Des fleurs pour Algernon, de Daniel Keyes

Des fleurs pour Algernon, de Daniel KeyesCharlie Gordon, un attardé mental de trente deux ans, est sélectionné pour une expérience visant à le rendre plus intelligent. Comme Algernon, la souris test qui l’a précédé, il va progressivement voir ses capacités s’améliorer, jusqu’à dépasser les plus folles espérances…

On suit l’histoire de Charlie à travers ses comptes rendus et le début est très déroutant : il écrit les mots comme il les entend, avec une orthographe originale, le tout sans ponctuation ou presque… Au delà de la forme, cela permet d’avoir son point de vue sur ce qui lui arrive tout au long du roman et l’évolution de ce personnage est absolument incroyable. On rencontre un Charlie attachant, gentil mais un peu limité intellectuellement et on le voit progressivement devenir quelqu’un d’autre. Le premier changement perceptible est au niveau de la rédaction : il fait moins de fautes d’orthographe dans ses comptes rendus, utilise un vocabulaire plus élaboré et écrit plus longuement. Le lecteur s’en rend compte avant Charlie qui, lui, s’impatiente.

Au début on ne peut que lui souhaiter de devenir intelligent : c’est ce qu’il souhaite plus que tout et ça ne peut être a priori que bénéfique. Pourtant, le développement de ses capacités mentales lui dévoile toute la cruauté du système dans lequel il vit. Avant l’expérience, il avait des personnes sur qui compter, un travail, des gens qui l’acceptaient plus ou moins tel qu’il était et qui le soutenaient. Tout se complique avec la progression de ses facultés : être beaucoup plus intelligent que la normale est une situation presque plus délicate, et pas moins solitaire…

« – Les gens n’ont pas été méchants envers toi.

– Qu’en savez-vous ? Écoutez, les meilleurs d’entre eux n’étaient que condescendants, dédaigneux – ils se servaient de moi pour se croire supérieurs et sûrs d’eux-mêmes dans leurs propres limites. N’importe qui peut se sentir intelligent auprès d’un faible d’esprit. »

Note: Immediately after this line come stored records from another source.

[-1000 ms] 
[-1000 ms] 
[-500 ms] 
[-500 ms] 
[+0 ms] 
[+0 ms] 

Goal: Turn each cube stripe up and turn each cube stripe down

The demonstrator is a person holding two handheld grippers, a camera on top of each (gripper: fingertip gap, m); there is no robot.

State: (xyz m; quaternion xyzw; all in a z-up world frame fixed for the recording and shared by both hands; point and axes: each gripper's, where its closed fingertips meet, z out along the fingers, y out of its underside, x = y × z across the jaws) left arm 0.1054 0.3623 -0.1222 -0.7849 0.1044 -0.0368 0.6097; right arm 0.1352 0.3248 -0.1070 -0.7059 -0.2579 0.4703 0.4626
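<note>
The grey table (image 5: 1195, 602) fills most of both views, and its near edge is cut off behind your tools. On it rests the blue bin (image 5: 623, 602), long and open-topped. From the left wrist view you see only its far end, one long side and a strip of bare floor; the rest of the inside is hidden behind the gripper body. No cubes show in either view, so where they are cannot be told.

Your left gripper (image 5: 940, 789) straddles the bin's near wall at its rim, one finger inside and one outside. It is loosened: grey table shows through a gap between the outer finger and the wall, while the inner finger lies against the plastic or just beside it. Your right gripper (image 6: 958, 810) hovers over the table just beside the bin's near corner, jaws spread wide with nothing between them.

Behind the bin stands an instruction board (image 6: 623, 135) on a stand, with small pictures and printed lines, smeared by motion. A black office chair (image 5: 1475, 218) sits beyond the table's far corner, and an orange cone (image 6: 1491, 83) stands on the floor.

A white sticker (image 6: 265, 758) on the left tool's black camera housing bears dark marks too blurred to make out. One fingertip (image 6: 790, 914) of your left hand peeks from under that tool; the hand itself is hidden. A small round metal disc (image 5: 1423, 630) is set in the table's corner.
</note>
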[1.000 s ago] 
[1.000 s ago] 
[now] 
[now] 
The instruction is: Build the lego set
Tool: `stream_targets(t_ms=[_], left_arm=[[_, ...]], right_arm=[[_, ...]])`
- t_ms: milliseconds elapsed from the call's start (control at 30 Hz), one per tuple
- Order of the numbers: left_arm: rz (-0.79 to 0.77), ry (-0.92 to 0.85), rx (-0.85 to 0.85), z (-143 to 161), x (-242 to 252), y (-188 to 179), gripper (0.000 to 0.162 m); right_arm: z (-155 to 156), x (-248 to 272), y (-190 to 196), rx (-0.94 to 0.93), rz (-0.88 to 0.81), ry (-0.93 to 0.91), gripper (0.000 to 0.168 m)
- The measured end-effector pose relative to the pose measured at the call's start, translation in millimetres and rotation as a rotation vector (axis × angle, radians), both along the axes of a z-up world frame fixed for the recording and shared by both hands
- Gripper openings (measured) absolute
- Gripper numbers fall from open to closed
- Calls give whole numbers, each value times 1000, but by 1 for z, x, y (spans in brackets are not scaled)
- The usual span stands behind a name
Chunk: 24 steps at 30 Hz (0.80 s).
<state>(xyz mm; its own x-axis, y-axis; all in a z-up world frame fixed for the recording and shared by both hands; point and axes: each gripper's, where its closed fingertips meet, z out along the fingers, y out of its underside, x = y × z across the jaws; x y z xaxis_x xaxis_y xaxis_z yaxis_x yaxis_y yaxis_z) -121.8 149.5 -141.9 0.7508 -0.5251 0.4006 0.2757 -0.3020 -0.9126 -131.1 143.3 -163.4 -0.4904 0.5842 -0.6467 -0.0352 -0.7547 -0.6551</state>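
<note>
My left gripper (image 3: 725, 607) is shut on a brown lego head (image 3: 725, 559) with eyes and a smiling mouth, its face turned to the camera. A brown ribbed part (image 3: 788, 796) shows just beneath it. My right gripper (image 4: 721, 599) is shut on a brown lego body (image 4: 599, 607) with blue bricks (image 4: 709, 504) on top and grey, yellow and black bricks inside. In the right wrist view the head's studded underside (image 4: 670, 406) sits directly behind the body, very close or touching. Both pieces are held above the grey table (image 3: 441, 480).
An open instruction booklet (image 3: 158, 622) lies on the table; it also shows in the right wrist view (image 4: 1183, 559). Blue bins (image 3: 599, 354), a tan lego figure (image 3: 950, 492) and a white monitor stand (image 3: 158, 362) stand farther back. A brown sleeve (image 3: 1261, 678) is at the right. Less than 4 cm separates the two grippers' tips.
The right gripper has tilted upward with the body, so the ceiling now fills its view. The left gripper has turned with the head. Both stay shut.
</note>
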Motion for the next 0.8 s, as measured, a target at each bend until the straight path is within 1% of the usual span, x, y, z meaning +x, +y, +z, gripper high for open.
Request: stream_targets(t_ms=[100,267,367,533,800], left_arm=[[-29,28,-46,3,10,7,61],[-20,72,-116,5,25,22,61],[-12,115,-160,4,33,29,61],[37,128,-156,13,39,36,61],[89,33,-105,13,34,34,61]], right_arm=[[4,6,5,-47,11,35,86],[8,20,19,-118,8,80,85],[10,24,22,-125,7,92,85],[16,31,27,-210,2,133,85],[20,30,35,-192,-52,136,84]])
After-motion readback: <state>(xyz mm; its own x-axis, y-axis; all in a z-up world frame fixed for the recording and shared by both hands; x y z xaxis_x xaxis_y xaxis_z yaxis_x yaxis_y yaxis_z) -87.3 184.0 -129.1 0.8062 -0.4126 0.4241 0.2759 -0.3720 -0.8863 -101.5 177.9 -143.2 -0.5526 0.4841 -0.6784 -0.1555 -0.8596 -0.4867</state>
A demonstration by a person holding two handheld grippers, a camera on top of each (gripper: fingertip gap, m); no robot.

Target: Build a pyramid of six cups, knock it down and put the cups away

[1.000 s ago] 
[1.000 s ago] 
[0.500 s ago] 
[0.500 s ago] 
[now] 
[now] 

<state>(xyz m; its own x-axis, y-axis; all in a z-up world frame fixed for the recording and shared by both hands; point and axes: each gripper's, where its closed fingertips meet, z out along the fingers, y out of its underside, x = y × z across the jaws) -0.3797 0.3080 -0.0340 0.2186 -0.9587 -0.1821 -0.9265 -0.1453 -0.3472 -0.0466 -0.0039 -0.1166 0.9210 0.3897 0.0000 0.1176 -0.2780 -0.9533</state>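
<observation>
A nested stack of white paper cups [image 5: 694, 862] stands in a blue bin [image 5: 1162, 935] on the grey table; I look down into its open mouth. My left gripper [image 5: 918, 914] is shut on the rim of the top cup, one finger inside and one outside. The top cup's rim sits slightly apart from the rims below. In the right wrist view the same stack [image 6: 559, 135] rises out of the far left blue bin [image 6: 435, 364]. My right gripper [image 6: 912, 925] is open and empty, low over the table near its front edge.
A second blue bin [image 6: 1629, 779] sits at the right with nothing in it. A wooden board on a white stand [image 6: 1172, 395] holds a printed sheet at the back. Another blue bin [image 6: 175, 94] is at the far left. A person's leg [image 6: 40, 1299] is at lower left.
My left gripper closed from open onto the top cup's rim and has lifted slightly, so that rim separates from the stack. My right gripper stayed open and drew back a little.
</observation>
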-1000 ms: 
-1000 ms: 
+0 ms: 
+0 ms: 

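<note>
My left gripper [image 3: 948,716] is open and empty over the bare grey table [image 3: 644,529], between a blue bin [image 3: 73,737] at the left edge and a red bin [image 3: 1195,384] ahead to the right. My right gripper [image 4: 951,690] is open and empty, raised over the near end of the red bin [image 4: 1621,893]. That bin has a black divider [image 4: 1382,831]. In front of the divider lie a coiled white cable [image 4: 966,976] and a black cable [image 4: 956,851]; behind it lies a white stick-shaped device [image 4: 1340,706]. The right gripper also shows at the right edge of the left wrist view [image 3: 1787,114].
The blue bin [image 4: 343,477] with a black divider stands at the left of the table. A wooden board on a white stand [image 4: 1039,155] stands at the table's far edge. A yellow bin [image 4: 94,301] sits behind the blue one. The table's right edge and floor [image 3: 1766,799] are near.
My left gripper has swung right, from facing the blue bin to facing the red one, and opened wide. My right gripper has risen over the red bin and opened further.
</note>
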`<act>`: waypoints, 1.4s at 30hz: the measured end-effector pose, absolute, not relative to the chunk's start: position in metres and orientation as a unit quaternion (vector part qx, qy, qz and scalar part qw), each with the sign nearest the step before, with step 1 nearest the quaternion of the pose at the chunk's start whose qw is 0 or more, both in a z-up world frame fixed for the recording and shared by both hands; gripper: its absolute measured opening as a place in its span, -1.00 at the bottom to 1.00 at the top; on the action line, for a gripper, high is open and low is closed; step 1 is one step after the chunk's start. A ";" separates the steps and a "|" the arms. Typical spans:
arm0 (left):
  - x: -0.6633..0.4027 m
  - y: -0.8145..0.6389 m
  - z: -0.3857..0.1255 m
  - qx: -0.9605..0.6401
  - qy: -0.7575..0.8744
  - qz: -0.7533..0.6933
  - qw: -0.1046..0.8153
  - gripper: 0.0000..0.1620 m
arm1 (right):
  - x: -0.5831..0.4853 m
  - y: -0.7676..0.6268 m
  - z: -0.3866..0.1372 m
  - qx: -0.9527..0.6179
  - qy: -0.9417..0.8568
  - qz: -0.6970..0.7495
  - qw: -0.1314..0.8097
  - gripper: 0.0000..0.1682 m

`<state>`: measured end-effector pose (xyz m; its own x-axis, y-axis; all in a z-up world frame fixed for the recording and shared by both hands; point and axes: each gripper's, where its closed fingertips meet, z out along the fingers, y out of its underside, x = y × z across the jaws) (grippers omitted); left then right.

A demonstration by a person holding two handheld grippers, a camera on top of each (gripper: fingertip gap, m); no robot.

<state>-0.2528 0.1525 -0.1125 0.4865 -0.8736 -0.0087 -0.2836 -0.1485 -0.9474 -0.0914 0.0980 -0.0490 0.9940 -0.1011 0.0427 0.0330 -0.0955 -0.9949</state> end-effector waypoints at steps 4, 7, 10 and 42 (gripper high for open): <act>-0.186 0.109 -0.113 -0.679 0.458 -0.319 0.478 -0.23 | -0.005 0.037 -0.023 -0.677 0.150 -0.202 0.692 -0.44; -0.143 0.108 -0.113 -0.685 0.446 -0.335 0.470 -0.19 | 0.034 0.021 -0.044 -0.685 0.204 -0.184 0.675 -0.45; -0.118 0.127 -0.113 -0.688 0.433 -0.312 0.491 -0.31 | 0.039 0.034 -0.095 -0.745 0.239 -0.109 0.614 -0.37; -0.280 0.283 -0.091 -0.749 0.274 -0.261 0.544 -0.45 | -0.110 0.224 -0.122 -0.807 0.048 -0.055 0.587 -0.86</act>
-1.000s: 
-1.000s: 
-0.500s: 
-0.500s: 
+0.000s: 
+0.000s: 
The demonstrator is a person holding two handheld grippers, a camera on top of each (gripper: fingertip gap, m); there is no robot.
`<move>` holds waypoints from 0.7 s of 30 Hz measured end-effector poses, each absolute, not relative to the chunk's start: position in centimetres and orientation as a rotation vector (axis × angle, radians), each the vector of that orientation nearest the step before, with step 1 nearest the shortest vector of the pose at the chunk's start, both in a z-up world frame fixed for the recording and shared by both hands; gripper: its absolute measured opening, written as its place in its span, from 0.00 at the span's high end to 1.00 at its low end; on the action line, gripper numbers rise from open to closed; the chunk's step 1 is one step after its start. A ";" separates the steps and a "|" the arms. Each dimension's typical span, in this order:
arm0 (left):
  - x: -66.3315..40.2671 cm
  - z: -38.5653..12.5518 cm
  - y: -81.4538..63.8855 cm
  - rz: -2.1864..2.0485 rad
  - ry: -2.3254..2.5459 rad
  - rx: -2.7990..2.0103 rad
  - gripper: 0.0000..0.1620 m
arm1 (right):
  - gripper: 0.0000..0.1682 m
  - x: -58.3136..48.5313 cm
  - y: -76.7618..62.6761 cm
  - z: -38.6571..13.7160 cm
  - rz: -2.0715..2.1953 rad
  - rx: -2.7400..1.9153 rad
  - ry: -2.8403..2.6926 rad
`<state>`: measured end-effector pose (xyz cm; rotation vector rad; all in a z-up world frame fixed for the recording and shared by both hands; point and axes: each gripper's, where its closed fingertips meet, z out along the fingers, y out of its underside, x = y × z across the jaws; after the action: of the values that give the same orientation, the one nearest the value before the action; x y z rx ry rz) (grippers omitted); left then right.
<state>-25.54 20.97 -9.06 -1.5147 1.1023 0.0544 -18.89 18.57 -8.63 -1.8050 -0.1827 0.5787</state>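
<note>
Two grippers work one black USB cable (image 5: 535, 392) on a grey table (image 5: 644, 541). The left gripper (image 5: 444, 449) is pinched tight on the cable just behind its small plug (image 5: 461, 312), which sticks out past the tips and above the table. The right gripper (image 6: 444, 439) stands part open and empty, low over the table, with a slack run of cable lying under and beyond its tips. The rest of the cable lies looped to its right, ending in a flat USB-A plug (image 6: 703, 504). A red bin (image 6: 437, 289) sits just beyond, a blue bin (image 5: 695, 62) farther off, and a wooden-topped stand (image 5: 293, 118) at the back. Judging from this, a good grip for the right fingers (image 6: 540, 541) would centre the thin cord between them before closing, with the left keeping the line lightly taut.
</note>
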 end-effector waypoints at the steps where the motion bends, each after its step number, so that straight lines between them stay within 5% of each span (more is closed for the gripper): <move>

Le parallèle avec Algernon, la souris, apporte beaucoup à l’histoire. Elle permet de montrer en avance ce qui va arriver à Charlie et on s’attache finalement plus à elle qu’à d’autres personnages humains de l’histoire. Ce livre permet de prendre conscience de la chance qu’on a de pouvoir apprendre et découvrir de nouvelles choses. Quand on voit Charlie qui s’est inscrit à un cours pour apprendre à lire et écrire et dont le rêve est de devenir intelligent, ça fait réfléchir sur la façon dont on perçoit l’apprentissage.

« Je lui ai dit merci docteur vous n’orez pas a regreté de m’avoir doné ma seconde chance come dit Miss Kinninan. Et je le pensait come je leur ai dit. Après l’opérassion je m’eforcerai d’être un télijen. De toutes mes forces. »

Pour la plupart des gens, aller à l’école, apprendre à lire, à écrire, à compter, sont des acquis : c’est normal et on ne le remet plus en question. Pour Charlie, c’était loin d’être facile et accessible. Ce livre questionne également « l’intelligence » : au début, Charlie veut devenir intelligent, sans vraiment savoir ce qui se cache derrière ce mot. Pour lui, c’est juste un moyen d’accéder à une vie plus « normale ». Lorsque ses capacités dépassent la moyenne, jusqu’à devenir presque trop importantes, il comprend que les personnes qu’il prenait avant pour des savants, n’ont en fait qu’une connaissance limitée de leur domaine.

J’ai lu Des fleurs pour Algernon dans une version augmentée comprenant le roman, l’essai autobiographique de l’auteur et la nouvelle. J’ai trouvé un peu dur de lire la nouvelle (texte d’origine, le roman est en fait une version retravaillée, augmentée et enrichie) après, car tout va plus vite et il y a moins de détails en raison de la contrainte de taille. J’ai donc été un peu déçue par rapport au roman, mais les deux ne sont pas comparables : si l’histoire est globalement la même, l’exercice d’écriture n’a, je pense, rien à voir. L’essai est également très intéressant car on découvre tout le processus d’écriture de l’auteur : on se rend notamment compte que son texte a été refusé et critiqué avant d’être publié alors qu’il est aujourd’hui très connu !

Ce roman est très riche et il y a beaucoup d’autres aspects, éléments ou intrigues parallèles dont je n’ai pas parlé et qui sont pourtant tout autant importants. L’ensemble forme une histoire passionnante et émouvante qui fait réfléchir et que j’ai adorée.